1/16

Engineering a Hardened AI Agent Node

A comprehensive guide to deploying autonomous AI agents on public infrastructure with zero-trust networking, kernel-level sandboxing, and cryptographic security.

14 min readJoão Pedro Maia
securitydevopsai-agentsinfrastructurelinux

Deploying an autonomous agent on a public VPS is fundamentally more dangerous than running one locally. Within minutes of provisioning, automated scanners (Shodan, Censys) index your IP, brute-force botnets begin dictionary attacks against SSH, and any exposed service becomes an entry point to the agent's memory, credentials, and compute.
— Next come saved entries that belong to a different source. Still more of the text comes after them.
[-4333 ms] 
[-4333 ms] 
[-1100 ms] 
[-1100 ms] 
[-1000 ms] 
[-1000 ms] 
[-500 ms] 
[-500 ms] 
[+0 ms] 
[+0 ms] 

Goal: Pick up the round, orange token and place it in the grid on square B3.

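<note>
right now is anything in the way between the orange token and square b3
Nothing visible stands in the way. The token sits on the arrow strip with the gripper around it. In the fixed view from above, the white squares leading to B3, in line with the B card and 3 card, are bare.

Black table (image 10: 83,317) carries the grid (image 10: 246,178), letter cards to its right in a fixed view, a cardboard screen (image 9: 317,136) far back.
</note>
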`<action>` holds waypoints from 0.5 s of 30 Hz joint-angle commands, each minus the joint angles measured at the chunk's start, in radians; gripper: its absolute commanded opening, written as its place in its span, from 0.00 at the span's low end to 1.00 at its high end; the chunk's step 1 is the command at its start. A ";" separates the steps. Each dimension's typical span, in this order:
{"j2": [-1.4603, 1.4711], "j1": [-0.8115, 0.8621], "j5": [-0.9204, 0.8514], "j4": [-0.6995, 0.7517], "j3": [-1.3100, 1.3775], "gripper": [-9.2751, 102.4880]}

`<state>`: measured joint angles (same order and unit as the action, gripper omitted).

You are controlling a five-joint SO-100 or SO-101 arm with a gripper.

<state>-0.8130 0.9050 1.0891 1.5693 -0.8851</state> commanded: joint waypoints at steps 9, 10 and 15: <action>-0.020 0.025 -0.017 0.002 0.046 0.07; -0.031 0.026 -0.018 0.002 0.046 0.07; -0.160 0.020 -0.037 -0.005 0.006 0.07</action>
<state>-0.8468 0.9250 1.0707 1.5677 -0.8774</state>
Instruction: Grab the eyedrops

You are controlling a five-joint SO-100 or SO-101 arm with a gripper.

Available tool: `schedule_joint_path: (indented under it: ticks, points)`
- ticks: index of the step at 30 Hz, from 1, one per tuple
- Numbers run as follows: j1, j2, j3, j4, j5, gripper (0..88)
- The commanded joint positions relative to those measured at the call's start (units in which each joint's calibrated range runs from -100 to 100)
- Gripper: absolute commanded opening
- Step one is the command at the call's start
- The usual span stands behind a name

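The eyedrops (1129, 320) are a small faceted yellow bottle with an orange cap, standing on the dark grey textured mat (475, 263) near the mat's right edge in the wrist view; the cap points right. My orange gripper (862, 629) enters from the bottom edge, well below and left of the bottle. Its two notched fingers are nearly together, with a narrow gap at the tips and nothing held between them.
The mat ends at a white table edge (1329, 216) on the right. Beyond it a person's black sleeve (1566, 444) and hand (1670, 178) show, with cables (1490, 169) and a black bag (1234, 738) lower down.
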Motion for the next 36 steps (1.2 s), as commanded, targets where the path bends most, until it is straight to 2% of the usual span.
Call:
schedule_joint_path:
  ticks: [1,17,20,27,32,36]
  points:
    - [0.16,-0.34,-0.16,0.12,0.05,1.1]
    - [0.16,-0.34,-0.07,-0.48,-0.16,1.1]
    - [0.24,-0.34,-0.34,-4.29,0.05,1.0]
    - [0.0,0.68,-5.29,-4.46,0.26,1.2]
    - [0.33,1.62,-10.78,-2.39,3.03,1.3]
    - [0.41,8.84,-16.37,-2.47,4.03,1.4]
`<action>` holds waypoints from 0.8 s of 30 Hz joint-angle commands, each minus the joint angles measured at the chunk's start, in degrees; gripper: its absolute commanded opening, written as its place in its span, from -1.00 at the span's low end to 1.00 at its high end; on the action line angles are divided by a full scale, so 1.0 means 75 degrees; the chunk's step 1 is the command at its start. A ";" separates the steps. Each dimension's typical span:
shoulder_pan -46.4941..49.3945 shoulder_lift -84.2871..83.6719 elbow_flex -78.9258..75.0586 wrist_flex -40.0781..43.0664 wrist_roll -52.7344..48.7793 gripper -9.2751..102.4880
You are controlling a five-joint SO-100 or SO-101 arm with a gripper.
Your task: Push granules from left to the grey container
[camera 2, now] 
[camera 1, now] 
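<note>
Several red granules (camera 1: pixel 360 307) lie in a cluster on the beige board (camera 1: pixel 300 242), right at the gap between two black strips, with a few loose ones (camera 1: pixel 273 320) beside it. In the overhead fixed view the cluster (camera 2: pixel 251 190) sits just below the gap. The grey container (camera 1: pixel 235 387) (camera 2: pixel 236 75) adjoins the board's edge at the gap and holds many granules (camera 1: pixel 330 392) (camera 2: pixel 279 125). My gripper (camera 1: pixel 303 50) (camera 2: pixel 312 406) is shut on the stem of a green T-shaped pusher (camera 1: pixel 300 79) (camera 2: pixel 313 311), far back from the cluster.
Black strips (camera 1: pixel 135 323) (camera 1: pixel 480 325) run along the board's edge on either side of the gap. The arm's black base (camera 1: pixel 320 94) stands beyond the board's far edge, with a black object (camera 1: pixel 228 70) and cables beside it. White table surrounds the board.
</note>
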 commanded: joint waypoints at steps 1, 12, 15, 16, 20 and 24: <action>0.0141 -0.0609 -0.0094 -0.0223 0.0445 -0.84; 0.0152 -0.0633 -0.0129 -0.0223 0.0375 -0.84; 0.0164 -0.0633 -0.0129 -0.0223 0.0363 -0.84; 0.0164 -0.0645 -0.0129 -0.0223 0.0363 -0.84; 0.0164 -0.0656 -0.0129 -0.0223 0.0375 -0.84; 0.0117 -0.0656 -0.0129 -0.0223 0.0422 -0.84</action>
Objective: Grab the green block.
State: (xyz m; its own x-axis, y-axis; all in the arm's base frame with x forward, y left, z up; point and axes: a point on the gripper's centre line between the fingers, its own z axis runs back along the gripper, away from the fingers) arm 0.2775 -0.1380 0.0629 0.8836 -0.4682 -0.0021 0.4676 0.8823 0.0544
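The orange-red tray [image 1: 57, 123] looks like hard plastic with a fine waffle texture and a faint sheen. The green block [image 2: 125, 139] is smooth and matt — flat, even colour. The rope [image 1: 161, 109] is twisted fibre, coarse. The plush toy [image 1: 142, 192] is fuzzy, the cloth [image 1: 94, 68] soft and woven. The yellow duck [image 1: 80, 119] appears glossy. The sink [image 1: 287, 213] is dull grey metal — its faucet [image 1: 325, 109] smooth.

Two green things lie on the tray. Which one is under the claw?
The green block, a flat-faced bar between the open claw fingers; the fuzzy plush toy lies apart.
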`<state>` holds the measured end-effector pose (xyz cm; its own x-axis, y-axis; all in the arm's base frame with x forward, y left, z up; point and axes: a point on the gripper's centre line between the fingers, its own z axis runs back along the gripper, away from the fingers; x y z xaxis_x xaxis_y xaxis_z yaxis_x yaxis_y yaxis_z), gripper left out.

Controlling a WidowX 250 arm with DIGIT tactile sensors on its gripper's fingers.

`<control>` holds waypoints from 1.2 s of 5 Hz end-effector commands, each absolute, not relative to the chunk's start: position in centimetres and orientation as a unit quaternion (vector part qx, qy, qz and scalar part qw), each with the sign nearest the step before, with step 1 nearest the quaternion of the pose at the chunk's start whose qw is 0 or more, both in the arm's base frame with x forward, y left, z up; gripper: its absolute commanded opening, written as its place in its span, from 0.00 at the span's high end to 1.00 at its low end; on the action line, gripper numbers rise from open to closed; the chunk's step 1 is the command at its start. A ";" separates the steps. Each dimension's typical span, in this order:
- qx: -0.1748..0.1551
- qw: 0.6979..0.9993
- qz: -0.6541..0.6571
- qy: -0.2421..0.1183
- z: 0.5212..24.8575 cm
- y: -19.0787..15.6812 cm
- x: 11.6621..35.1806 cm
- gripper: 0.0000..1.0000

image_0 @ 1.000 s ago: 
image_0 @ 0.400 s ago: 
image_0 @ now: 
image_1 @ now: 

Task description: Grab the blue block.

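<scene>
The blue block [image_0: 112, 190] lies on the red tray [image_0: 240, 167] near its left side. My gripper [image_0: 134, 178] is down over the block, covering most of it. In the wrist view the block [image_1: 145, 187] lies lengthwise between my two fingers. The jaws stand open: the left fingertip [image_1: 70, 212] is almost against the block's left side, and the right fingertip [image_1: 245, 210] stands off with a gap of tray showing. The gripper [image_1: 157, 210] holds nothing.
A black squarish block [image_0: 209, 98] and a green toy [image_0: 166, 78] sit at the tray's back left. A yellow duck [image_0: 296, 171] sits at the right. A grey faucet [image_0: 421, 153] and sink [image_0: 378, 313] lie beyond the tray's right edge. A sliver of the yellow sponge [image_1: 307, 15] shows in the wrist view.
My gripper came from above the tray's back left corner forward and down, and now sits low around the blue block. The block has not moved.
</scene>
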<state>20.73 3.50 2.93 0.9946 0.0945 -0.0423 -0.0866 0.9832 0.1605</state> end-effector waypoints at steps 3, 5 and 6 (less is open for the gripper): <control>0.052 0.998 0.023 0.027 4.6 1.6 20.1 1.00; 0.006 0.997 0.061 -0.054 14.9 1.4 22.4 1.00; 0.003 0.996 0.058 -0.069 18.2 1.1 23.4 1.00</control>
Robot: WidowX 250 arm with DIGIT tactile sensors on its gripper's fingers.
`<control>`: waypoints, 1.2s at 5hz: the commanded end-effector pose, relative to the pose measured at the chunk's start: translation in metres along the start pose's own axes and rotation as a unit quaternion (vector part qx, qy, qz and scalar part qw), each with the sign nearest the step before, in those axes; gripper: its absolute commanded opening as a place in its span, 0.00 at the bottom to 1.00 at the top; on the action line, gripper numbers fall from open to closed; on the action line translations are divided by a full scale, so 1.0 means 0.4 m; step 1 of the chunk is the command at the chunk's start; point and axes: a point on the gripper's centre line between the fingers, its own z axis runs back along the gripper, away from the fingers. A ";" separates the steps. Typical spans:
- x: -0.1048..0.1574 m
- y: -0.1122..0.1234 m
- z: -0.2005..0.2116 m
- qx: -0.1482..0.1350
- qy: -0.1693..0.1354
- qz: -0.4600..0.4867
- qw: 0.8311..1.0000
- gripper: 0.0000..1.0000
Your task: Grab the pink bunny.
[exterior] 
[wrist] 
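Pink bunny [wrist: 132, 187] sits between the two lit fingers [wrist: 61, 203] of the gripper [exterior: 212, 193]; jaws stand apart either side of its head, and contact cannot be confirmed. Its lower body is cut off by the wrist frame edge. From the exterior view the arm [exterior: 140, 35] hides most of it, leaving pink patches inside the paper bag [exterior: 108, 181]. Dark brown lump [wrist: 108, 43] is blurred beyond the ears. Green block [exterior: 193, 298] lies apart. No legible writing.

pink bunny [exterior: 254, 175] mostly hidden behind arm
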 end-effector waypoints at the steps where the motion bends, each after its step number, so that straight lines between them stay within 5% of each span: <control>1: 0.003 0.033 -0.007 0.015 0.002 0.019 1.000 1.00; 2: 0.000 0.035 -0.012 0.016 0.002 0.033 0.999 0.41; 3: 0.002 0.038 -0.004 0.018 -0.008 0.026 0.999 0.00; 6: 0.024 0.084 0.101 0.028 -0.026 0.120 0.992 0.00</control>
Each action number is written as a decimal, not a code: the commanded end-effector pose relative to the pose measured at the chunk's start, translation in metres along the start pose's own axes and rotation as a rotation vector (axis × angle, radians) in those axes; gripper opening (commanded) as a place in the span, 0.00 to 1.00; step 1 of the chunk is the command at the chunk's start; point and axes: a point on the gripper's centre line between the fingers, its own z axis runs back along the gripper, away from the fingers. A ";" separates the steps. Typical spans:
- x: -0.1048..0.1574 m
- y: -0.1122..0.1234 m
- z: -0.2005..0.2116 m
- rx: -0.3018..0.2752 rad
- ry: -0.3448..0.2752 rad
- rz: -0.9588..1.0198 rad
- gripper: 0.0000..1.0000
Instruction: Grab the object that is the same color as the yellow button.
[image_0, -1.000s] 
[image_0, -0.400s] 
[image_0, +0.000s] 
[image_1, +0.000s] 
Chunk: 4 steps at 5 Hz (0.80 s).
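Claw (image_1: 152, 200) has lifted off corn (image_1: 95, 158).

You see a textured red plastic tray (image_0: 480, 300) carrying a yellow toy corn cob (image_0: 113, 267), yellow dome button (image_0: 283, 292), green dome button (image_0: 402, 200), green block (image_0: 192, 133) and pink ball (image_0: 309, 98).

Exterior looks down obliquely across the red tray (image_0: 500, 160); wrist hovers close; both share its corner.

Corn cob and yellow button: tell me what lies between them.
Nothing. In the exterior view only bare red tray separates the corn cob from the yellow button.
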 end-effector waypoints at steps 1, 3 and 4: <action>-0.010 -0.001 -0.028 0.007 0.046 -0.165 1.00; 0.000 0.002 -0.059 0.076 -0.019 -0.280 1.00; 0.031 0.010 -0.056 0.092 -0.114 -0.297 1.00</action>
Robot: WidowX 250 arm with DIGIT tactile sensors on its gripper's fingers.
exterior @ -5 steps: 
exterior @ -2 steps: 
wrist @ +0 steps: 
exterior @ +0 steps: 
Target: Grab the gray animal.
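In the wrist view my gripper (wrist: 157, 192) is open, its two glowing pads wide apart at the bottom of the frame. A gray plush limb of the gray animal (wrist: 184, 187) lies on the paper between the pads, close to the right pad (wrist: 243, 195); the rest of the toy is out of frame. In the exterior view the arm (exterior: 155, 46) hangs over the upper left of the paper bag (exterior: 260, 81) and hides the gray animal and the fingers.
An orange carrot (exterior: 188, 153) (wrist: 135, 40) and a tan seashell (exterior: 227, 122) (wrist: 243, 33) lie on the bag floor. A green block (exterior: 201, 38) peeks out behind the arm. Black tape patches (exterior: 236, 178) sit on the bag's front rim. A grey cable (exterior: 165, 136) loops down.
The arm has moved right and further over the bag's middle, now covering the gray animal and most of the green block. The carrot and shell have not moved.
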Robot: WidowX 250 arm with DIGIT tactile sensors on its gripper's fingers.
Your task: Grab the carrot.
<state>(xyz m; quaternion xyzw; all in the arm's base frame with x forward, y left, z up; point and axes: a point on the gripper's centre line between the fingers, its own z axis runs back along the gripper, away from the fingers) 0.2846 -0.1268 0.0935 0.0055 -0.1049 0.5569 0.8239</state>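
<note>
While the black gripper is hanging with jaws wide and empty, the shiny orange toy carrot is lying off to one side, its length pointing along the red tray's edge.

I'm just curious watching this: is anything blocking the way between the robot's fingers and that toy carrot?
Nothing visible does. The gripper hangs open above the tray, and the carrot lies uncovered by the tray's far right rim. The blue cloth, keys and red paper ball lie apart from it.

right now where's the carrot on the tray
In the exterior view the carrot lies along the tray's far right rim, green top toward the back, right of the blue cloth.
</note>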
This guide builds a Sovereign Node—a server that is cryptographically secured, invisible to public port scans, sandboxed at the kernel level, and accessible only through a private mesh network. We use Hetzner Cloud for compute, Tailscale for zero-trust networking, and systemd for process isolation.

Threat Model

Before executing any commands, define what you're defending against:

  • Automated Scanners: Bots continuously sweep the IPv4 space for open ports (22, 80, 443) and vulnerable banners. Any publicly listening service will be found within hours.
  • Brute-Force Botnets: Distributed networks running dictionary attacks against SSH and web gateways.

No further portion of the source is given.